A few innovative life insurance companies have created policies to help the homeowner protect their greatest asset, their home. This type of policy not only provides protection for the family in case of death, but also in the event of a disability or unemployment.

Since our homes are our primary source of savings, it would be a shame to lose it in the event of death, disability or unemployment. No one wants to lose such a valuable asset not to mention the enormous emotional strain it would cause for everyone. As the old saying goes, “our home is our castle” is truer today than ever. The equity increases account for most Americans’ savings. The personal savings rate has declined while our debt continues to grow.

A simple solution to this dilemma is a simple policy to safeguard your family’s’ home. For example, a male age 35 who is a non tobacco user can get $250,000 of level term insurance for twenty years with an additional $125,000 of accidental death plus $1,500 of monthly income for 24 months in the event of disability and after twenty years, receive 100% of all his money back! Sounds too good to be true? It isn’t! The total monthly premium on a package like this is only $110.42 for a male age 45.

Because there are so many variables to this policy, it is necessary for you to either speak with one of our specialists or email us with your request.

This policy is a twenty year level term insurance plan, with a no cost accidental death benefit of 50% of the face amount. The disability benefit and the return of premium guarantee are riders that can be added to the base policy. If you don’t want them your premium is significantly less.

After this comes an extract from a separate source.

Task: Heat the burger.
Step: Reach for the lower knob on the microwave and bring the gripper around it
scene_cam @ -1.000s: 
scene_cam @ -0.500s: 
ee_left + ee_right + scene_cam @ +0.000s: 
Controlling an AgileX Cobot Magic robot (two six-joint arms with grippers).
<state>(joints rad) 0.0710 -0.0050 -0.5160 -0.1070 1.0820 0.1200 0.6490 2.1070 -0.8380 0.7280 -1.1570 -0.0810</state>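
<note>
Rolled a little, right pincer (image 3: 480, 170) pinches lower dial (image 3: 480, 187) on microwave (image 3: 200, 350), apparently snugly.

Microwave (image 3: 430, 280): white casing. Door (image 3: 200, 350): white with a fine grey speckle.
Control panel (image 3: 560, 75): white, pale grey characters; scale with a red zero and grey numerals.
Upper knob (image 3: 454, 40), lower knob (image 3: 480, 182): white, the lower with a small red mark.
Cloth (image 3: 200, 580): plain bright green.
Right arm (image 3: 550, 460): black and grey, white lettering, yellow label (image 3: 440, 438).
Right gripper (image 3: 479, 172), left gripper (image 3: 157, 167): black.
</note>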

The disability income rider provides that if the insured becomes unable to substantially perform the essential duties of any occupation for which he is qualified due to bodily injury or disease then the company pays the benefit to the insured. Benefit payments do not start until disability has been continuous for a three month period. Payments stop after two years. When the insured turns age 60, this rider expires and the premium for this benefit is no longer payable.